In some alternative embodiments, the product is a fertilizer, and the fertilizer is added with the strain MB21 or a microbial inoculum containing MB21, so that the capability of resisting gray mold, wheat root rot and wheat sharp eyespot of plants can be improved after the fertilizer is applied, and silicon in soil is promoted to be degraded into a form which can be absorbed by the plants, so that the performances of resisting diseases, insects, salt stress and drought of the plants can be further improved. In some preferred embodiments, the fertilizer is preferably a microbial fertilizer, which not only can effectively utilize the insoluble silicon-containing minerals in the soil, but also can resist diseases and improve the soil. The present invention is not limited to the conventional components in the fertilizer, including but not limited to urea, ammonium sulfate, ammonium chloride, calcium phosphate, potassium nitrate, monopotassium phosphate or other kinds of minerals and trace elements, etc. as inorganic nutrients; human and animal excreta, straw, bean pulp, tea seed, sludge, fallen leaves, hay, cassava residue, sugar residue and the like as organic components; pH regulator, slow releasing agent, slow releasing carrier, synergist, etc. as assistant.

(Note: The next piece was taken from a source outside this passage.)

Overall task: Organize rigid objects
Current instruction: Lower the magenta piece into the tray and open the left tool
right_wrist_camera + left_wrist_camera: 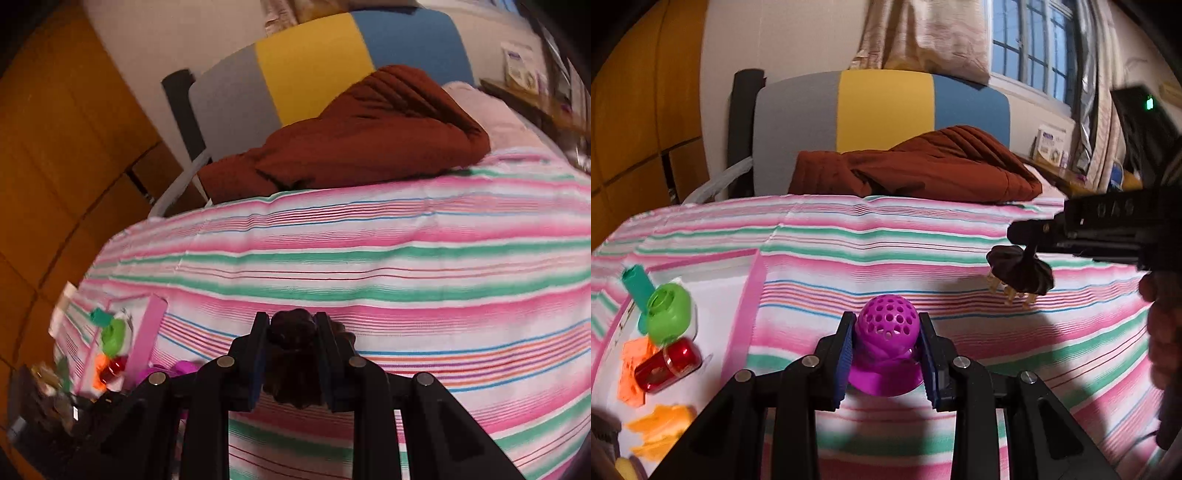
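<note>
My left gripper is shut on a purple perforated plastic toy, held low over the striped bedsheet. My right gripper is shut on a dark brown toy. In the left wrist view the right gripper holds that dark toy above the sheet at the right, its small tan legs hanging down. A pink-edged tray at the left holds a green toy, a teal piece, a red toy and orange pieces.
A rust-brown quilted jacket lies at the far side of the bed before a grey, yellow and blue headboard. Wooden cabinets stand at the left. A window and a cluttered shelf are at the right.
</note>
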`<state>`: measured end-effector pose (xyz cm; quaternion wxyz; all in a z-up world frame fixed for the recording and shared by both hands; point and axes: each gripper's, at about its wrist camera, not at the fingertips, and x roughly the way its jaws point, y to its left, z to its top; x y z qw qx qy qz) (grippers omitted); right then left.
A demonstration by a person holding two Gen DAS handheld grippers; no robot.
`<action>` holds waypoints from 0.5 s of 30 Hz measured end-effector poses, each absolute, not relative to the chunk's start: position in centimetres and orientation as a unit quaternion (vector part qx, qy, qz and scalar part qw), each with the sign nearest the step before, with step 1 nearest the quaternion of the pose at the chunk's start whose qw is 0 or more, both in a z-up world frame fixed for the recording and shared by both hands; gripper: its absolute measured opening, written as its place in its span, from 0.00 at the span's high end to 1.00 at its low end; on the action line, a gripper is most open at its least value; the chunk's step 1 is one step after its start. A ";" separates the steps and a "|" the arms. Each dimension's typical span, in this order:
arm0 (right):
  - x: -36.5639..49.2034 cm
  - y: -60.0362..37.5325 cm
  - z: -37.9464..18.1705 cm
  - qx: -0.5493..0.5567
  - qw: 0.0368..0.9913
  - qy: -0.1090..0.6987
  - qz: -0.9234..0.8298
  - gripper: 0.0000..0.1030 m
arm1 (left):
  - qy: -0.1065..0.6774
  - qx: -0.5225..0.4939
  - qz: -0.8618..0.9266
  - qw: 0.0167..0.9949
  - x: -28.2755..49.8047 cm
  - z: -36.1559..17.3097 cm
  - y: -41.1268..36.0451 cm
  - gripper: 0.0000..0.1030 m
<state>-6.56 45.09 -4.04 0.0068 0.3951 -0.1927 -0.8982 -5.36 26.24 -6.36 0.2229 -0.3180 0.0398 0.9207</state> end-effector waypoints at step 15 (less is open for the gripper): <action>-6.7 44.9 -4.7 0.400 0.008 -0.187 -0.897 0.77 | -0.068 -0.329 0.925 0.176 -8.1 -2.5 17.2 0.68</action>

In some alternative embodiments, the product is a fertilizer additive, and the fertilizer additive is prepared from the strain MB21 or the microbial inoculum containing the strain MB21, so that the fertilizer additive is conveniently matched with a fertilizer without the strain MB21, and the fertilizer without the strain MB21 has the capability of degrading silicon and resisting diseases. The fertilizer additive except the microbial inoculum containing the strain MB21 or containing the strain MB21 can also contain other functional components, such as but not limited to nutrient components for providing nutrition for specific plants, or other anti-disease components and the like; the fertilizer additive may also comprise conventional adjuvants such as, but not limited to, pH adjusters, drying agents, dispersants, corrosion inhibitors, and the like.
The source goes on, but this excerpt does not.